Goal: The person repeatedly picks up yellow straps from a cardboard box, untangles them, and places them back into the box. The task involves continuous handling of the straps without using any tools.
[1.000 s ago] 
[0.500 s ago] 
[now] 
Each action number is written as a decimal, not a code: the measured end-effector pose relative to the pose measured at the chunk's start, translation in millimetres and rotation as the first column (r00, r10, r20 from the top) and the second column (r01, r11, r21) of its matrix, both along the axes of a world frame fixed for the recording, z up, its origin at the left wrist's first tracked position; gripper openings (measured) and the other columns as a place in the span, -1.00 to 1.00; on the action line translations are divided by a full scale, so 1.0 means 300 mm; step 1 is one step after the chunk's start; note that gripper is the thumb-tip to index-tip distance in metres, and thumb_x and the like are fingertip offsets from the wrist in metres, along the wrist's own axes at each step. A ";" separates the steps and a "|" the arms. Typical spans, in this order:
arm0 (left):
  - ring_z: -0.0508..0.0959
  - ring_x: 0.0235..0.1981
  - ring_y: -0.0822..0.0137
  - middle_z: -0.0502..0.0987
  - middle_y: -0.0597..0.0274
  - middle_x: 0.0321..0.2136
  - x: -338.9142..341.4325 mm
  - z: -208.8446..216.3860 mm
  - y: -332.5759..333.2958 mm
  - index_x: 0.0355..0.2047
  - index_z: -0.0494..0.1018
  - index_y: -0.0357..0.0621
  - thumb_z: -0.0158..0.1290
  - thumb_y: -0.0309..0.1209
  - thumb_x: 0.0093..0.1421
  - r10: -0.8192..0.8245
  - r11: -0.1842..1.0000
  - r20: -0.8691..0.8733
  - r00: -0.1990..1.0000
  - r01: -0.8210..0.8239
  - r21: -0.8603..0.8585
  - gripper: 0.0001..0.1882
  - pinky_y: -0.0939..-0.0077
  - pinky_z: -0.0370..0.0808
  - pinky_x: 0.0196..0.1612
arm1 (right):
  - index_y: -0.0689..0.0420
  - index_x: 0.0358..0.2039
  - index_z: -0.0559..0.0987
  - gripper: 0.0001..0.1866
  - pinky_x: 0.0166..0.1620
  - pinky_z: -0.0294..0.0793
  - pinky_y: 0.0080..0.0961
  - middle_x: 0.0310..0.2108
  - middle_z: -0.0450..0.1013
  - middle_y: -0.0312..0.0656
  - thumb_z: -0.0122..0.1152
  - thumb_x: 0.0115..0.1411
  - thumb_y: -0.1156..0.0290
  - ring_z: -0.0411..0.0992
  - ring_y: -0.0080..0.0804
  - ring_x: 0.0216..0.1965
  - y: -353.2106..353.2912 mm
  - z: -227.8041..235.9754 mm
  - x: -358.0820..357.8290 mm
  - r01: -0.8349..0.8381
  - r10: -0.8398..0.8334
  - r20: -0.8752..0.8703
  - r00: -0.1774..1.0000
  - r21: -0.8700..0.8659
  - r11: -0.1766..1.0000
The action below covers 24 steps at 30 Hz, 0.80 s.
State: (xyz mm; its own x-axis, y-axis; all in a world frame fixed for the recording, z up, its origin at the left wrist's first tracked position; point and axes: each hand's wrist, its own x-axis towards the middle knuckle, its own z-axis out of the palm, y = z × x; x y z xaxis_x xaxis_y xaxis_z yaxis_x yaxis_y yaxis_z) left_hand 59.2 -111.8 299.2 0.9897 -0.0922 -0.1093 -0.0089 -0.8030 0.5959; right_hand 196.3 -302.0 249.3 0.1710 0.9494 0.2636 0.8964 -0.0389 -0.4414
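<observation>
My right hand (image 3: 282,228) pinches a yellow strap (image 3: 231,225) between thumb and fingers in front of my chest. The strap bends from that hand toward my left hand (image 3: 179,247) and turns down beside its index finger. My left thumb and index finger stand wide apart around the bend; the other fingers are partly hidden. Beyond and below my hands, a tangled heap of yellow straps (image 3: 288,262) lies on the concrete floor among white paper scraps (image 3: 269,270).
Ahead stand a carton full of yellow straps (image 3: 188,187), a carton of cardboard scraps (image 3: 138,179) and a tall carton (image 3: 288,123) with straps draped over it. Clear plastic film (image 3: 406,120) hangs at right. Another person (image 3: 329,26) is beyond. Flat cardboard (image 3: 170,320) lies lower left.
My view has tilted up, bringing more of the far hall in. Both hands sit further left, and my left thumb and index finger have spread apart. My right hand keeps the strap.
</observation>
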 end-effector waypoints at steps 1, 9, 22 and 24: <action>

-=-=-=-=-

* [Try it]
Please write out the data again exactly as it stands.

* [Output for this exercise]
Goal: The person repeatedly picks up yellow straps from a cardboard box, untangles them, and places them back into the box. The task involves continuous handling of the straps without using any tools.
[1.000 s ago] 
[0.500 s ago] 
[now] 
Each action number is written as a decimal, not a code: the measured end-effector pose relative to the pose measured at the chunk's start, translation in millimetres and rotation as the first column (r00, r10, r20 from the top) and the second column (r01, r11, r21) of its matrix, both along the axes of a world frame fixed for the recording, z up, its origin at the left wrist's first tracked position; gripper openings (measured) and the other columns as a place in the span, -1.00 to 1.00; on the action line translations are divided by a full scale, so 1.0 means 300 mm; step 1 is one step after the chunk's start; note that gripper is the thumb-tip to index-tip distance in metres, and thumb_x and the like are fingertip offsets from the wrist in metres, along the wrist's own axes at each step. A ";" separates the steps and a "|" the arms. Typical spans, in this order:
arm0 (left):
  - ring_z: -0.0508..0.0959
  - ring_x: 0.0235..0.1981
  - ring_y: -0.0822..0.0137
  - middle_z: -0.0502..0.0987
  - middle_y: -0.0597..0.0274
  - middle_x: 0.0321..0.2136
  - x: -338.9142..341.4325 mm
  - z: -208.8446..216.3860 mm
  - y: -332.5759..333.2958 mm
  - index_x: 0.0355..0.2047
  - index_z: -0.0494..0.1018
  - index_y: -0.0357..0.0621
  - thumb_z: -0.0158..0.1290
  - thumb_y: -0.0309..0.1209
  - thumb_x: 0.0093..0.1421
  - r10: -0.8192..0.8245
  - r11: -0.1842..1.0000
  - r20: -0.8691..0.8733
  - r00: -0.1990..1.0000
  - r01: -0.8210..0.8239
  - r21: -0.8603..0.8585
  - gripper: 0.0001..0.1882
  - pinky_y: -0.0939..-0.0077
  - pinky_z: -0.0370..0.0808
  - pinky_x: 0.0196..0.1612
arm1 (right):
  - index_y: -0.0689..0.0420
  - index_x: 0.0358..0.2039
  - index_z: -0.0559..0.0987
  - gripper: 0.0001..0.1866
  - pinky_x: 0.0166..0.1620
  - pinky_z: -0.0294..0.0793
  - pinky_y: 0.0080..0.0961
  - middle_x: 0.0310..0.2108
  - middle_z: -0.0450..0.1013
  - middle_y: -0.0312..0.0656
  - thumb_z: -0.0122..0.1152
  - thumb_x: 0.0115..0.1411
  - thumb_y: -0.1156..0.0290
  - ring_z: -0.0411..0.0992
  - ring_y: -0.0080..0.0804
  - ring_x: 0.0216..0.1965
  - y: -353.2106..353.2912 mm
  - z: -227.8041..235.9754 mm
  - x: -358.0820..357.8290 mm
  - r01: -0.8349..0.8381
  - r10: -0.8398..0.8334
  - r20: -0.8752..0.8703
  - r00: -0.1774..1.0000
  - r21: -0.8700..0.8659
  - r11: -0.1766..1.0000
The action below covers 24 steps at 30 Hz, 0.80 s.
State: (xyz mm; its own x-axis, y-axis; all in a world frame fixed for the recording, z up, its origin at the left wrist's first tracked position; point and axes: each hand's wrist, its own x-axis towards the middle knuckle, its own z-axis out of the palm, y = z × x; x y z xaxis_x xaxis_y xaxis_z yaxis_x yaxis_y yaxis_z) left_hand 59.2 -111.8 299.2 0.9897 -0.0922 -0.1093 -0.0089 -0.8030 0.5959; right_hand 196.3 -302.0 249.3 0.1710 0.9494 0.2636 0.8964 -0.0389 -0.4414
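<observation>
My right hand (image 3: 282,228) pinches a yellow strap (image 3: 231,225) between thumb and fingers in front of my chest. The strap bends from that hand toward my left hand (image 3: 179,247) and turns down beside its index finger. My left thumb and index finger stand wide apart around the bend; the other fingers are partly hidden. Beyond and below my hands, a tangled heap of yellow straps (image 3: 288,262) lies on the concrete floor among white paper scraps (image 3: 269,270).
Ahead stand a carton full of yellow straps (image 3: 188,187), a carton of cardboard scraps (image 3: 138,179) and a tall carton (image 3: 288,123) with straps draped over it. Clear plastic film (image 3: 406,120) hangs at right. Another person (image 3: 329,26) is beyond. Flat cardboard (image 3: 170,320) lies lower left.
My view has tilted up, bringing more of the far hall in. Both hands sit further left, and my left thumb and index finger have spread apart. My right hand keeps the strap.
</observation>
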 end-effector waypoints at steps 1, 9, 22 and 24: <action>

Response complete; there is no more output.